El serbio Novak Djokovic concede una entrevista para el New York Times en la que se deshace en elogios hacia Roger Federer y Rafael Nadal y da detalles sobre cómo trabaja para mejorar su fuerza mental y habla sobre la meditación como el factor clave de todo. Una entrevista profunda y muy interesante titulada "Djokovic es un número 1, guste o no".
"Al principio de mi carrera fui observado como un rebelde. Alguien que llega y empieza a desafiar a los dos tipos que eran tan dominantes. La gente se preguntaba: '¿Quién es este tío de Serbia, un pequeño país, que viene de la nada y comienza a decir que puede derrotar a los mejores del mundo y convertirse en número 1?'. Obviamente, entiendo la reacción de la gente a eso pero sentía que la única manera para mí de mostrarme así era demostrar que merecía estar ahí", cuenta Novak.

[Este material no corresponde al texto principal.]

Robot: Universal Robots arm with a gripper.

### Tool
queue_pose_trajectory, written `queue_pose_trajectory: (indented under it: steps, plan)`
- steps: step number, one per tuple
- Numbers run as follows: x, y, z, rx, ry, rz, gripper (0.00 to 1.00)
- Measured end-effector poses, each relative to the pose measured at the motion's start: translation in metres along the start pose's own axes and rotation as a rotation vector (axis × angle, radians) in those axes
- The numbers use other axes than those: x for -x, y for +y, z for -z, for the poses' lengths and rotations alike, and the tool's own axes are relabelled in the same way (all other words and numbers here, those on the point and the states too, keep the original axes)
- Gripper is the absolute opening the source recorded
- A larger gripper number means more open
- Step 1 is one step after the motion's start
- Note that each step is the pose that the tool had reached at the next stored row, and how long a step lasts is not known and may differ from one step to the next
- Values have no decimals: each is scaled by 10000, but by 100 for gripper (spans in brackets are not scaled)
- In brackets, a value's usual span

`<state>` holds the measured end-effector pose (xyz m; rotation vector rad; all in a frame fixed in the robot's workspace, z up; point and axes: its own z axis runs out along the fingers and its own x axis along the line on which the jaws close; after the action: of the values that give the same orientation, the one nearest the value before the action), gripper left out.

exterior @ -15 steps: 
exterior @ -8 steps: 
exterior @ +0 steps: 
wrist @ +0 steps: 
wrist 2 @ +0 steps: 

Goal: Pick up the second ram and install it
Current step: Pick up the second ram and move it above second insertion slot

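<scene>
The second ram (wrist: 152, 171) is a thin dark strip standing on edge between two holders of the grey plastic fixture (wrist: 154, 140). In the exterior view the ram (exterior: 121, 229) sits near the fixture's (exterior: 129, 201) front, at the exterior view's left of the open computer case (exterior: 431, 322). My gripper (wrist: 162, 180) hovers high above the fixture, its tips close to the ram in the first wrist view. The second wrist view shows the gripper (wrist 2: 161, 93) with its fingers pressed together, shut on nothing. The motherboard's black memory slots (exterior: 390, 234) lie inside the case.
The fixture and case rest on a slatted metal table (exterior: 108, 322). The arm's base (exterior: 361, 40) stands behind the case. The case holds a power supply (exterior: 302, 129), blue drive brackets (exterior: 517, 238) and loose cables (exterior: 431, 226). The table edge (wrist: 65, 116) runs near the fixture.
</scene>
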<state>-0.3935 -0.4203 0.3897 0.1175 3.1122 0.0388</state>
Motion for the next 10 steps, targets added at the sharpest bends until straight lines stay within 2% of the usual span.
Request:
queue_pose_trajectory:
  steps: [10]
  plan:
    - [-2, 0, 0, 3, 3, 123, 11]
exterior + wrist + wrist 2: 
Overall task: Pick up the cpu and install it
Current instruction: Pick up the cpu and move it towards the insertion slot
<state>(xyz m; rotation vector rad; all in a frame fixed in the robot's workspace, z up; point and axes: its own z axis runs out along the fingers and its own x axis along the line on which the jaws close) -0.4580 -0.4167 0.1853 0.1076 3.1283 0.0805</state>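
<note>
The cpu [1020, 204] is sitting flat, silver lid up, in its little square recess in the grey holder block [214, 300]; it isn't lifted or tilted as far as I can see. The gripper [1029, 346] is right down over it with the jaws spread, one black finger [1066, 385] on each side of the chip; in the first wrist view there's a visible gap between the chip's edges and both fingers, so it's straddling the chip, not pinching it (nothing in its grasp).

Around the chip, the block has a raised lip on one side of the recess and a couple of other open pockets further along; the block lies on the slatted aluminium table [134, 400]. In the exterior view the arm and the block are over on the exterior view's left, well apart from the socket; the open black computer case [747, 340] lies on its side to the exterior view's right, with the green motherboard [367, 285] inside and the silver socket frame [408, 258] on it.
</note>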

Eso sí, Djokovic no quería que nadie viera eso "como una falta de respeto". "Es por Nadal y Federer que me convertí en un mejor jugador y en la persona que soy hoy día", señala. "Me lo tuve que ganar y aún tengo que hacerlo. Creo que aún no estoy al mismo nivel de apreciación de ellos dos y ellos, sin duda, se lo merecen porque han sido auténticos dominadores", añade un Nole que se deshace en elogios hacia Roger y Rafa. "Son dos campeones tanto dentro como fuera de la pista. Pero eso me motiva aún más a seguir adelante".

Novak encontró en una dieta sin gluten una gran ayuda para convertirse en mejor jugador. En 2010, tras incluir esta dieta en su rutina, consigue ganar la Copa Davis para su país y en 2011 completa una de las mejores temporadas que se le recuerda a un tenista en toda la era Open ganando tres de los cuatro torneos de Grand Slam. Eso sí, quiere matizar algo. "La dieta sin gluten fue lo más comentado por los periodistas en aquella época enfatizando que todo mi éxito venía por eso, pero no es cierto. Es un cambio en mi vida que me hizo mejorar, pero no porque no tomaba gluten comencé a ganar todos los partidos".

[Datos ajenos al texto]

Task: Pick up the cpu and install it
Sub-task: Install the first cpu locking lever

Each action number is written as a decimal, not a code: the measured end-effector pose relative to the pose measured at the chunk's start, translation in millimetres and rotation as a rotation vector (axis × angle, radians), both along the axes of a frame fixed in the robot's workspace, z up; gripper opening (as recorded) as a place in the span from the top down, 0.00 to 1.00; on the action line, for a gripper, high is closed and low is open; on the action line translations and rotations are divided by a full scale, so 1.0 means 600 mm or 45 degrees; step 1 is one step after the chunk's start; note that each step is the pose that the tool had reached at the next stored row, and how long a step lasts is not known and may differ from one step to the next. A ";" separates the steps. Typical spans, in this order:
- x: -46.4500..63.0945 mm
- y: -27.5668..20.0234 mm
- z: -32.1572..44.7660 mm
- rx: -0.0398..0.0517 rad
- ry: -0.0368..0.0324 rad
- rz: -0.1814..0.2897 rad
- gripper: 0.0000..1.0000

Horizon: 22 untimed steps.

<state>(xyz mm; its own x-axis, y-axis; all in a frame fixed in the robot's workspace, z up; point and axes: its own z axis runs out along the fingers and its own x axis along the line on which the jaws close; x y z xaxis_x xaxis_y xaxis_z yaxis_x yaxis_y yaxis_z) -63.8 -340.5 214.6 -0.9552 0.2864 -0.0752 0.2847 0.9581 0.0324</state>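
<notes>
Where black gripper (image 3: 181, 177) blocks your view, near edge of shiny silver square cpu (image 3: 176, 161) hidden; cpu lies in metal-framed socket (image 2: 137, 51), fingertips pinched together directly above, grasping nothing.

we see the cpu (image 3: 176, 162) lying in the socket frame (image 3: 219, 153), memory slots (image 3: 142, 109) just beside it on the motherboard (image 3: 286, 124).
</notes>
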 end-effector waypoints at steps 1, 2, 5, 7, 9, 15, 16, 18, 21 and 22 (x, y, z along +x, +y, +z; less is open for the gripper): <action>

El de Belgrado también habla sobre su estilo, algo de lo que se preocupa mucho. "Yo cuando era pequeño me fijaba en cómo iba vestido cada tenista y los intentaba copiar. Me encantaba el de Agassi, tenía un estilo único", afirma Novak que reconoce preocuparse por lucir siempre bien sobre la pista. "Si te sientes bien con tu ropa eso te afecta psicológicamente de alguna manera, lo reconozcan o no el resto de jugadores".
El NYT enumera las distintas personas que conforman el equipo de Novak. Un equipo amplio, como no se puede esperar otra cosa de un número 1 como él. A sus dos entrenadores, Boris Becker y Marian Vajda, se suman sus preparadores Miljan Amanovic y Gebhard Phil-Gritsch y sus managers Edoardo Artaldi y Elena Cappellaro. Cuenta este medio que Djokovic hace firmar a todos los miembros de su equipo una cláusula de confidencialidad por lo que no pueden dar ninguna información específica sobre sus métodos de entrenamiento aunque según ellos, se conoce que Novak usa una máquina de CVAC, un dispositivo de inmersión que ayuda a la recuperación muscular parecida a la de la foto.

Djokovic ha mejorado mucho el aspecto mental en los últimos tiempos. Es algo que tanto él como su equipo trabajan, sobre todo con la incorporación de Becker. "Me gusta ser un espíritu creativo", explica el serbio. "Creo que en la vida o avanzas o retrocedes. Es como ir hacia arriba o hacia abajo. Todos nos movemos, la gente, nuestro planeta, por lo que puedes moverte o quedarte como estás. Pero si te quedas sin moverte, en realidad estás retrocediendo", reflexiona.
Durante la entrevista, Nole reconoce haber ido a un templo Budista en Londres durante su estancia para el torneo de Wimbledon y que la meditación le ha ayudado mucho a concentrarse mejor y mejorar su fuerza mental. "Una de las maneras es a través de la meditación, pero no con la intención de evadirse y escapar de los problemas, sino visualizar", explica el serbio. "La visualización es una parte muy importante en la vida de alguien, no sólo en la de un deportista. Yo creo en la ley de la atracción. Tú obtienes lo que produces en tus pensamientos. Así funciona la vida".
Pero aún con todo este trabajo mental, la meditación y la dieta sin gluten, Djokovic no encuentra el estado perfecto. "Hay días donde tiro la raqueta al suelo, grito o me peleo con mi mujer, pero esos días existen sin más y por mucha meditación que se haga, seguirán existiendo", concluye.